Um amigo, filósofo de profissão, e com uma língua luzida, com as raras capacidades virtuais de astrologia, pressagiou uma imagem no futuro de um impreterível terremoto, seguido de um furacão apocalíptico, continuando o mundo vestido apenas de fauna e flora pacíficas, brincando, para não excluir uma certa possibilidade de grande parte dos homens, fugir para o universo, as preparações, como já o nosso momento o vai revelando, vão já bem avançadas, para continuar com os seus conflitos e guerras noutras estrelas ou frias galáxias. Um amigo médico anunciou um radical vírus-lifting com novos medicamentos, ignorando estritamente uma bancarrota da raça humana. Ao invés, aponta para um renascimento e uma reanimação gloriosas, com novas atitudes e novos e evoluídos mecanismos para proteger e salvar a natureza, assim como as suas fontes, voltando um homem sem máscara. Uma senhora, conhecida entre os amigos pela sua obsessão simpática de distribuir com uma retórica liricamente pintada de esperança anti pandémica, vê alegria infinita nas abstrações da saúde, enfim, relíquias fascinantes nos horizontes rosas. Mais uma outra declarou, ainda, que sentiu na discussão sobre o vírus e a pandemia, uma conspiração e manipulação divertidíssimas dos indivíduos extraterrestres para acumular a miséria no globo, antes de o ocupar. Precisa-se de uma rebelião forte contra esta infiltração preta, exigente, de olhos góticos verdes, brilhantes de raiva, bem visto no Whats App. Um último sinal, vem de um músico-amigo, atualmente hospitalizado com o vírus de Covid-19, que com palavras fracas, já voando acima dos níveis da pandemia, segreda triunfando: «Quando entrar no céu, vou numa primeira tentativa procurar e saudar o excelentíssimo Senhor Beethoven, para lhe agradecer, em nome da toda raça humana, a fascinação da sua música ‹completamente fora do mundo›.» Paciência, meu caro, temos tempo para este arranjo, absolutamente justo. Que diferença faz, penso eu, a preocupação da nossa florista e deste nosso músico, ambos com todos os direitos nesta íntima atualidade?
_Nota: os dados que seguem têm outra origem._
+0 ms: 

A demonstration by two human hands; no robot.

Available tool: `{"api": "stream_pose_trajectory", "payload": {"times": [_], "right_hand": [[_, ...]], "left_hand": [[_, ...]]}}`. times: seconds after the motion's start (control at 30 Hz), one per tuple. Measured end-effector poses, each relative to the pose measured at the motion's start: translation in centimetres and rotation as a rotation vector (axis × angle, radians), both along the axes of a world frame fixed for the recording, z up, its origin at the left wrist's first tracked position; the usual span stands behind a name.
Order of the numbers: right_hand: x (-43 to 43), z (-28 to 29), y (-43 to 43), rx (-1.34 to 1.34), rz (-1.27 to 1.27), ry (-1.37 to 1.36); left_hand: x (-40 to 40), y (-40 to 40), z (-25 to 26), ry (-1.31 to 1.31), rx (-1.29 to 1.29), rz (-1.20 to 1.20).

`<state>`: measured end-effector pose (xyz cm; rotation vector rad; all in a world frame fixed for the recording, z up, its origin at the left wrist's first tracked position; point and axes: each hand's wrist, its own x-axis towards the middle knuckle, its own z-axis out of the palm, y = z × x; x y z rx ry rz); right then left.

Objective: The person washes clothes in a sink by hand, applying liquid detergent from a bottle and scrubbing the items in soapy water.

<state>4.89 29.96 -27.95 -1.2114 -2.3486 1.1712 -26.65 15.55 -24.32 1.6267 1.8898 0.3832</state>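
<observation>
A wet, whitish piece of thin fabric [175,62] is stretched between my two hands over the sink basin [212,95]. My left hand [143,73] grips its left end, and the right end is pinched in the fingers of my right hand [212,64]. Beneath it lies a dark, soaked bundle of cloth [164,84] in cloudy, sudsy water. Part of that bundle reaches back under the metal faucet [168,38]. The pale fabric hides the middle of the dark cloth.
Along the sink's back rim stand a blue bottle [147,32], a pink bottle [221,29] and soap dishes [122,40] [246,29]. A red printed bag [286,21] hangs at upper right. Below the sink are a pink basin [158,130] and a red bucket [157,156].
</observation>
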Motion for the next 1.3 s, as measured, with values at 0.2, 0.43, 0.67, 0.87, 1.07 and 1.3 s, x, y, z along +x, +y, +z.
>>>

Acabamos com este pequeno balancete selecionado, resumindo o facto insuspeito de que, em princípio, todos os cidadãos portugueses se sentem atingidos desta miséria perigosa, um derradeiro anacronismo higiénico na nossa sociedade. Todos estão cheios de atividades solidárias e de uma esperança fortíssima. Na nossa estatística pessoal, metade dela define o caos com previsão positiva, outra metade com múltiplas dúvidas pessoais, para viver um dia sem este flagelo do século 21, não ficar muito tempo nesta situação ainda, não pensar que será para sempre, à semelhança do que acontece no Carnaval de Veneza, esta cidade italiana, famosa pelas suas máscaras históricas, altamente inventivas e engenhosas, extraordinárias e absolutamente espetaculares. A pandemia no mundo inteiro não é só um filme mudo, grita socorro, por detrás de milhares de máscaras.
A cronologia completa verdadeira da pandemia Covid-19 vai ser escrita, talvez, pelos nossos bisnetos, quem sabe. Não o esperamos. Para ficar em bom equilíbrio da mentalidade e da língua portuguesa, dizemos, apenas, e julgamos: vamos ver se conseguimos fazer o melhor para solucionar o ótimo, para pôr fim a este purgatório social.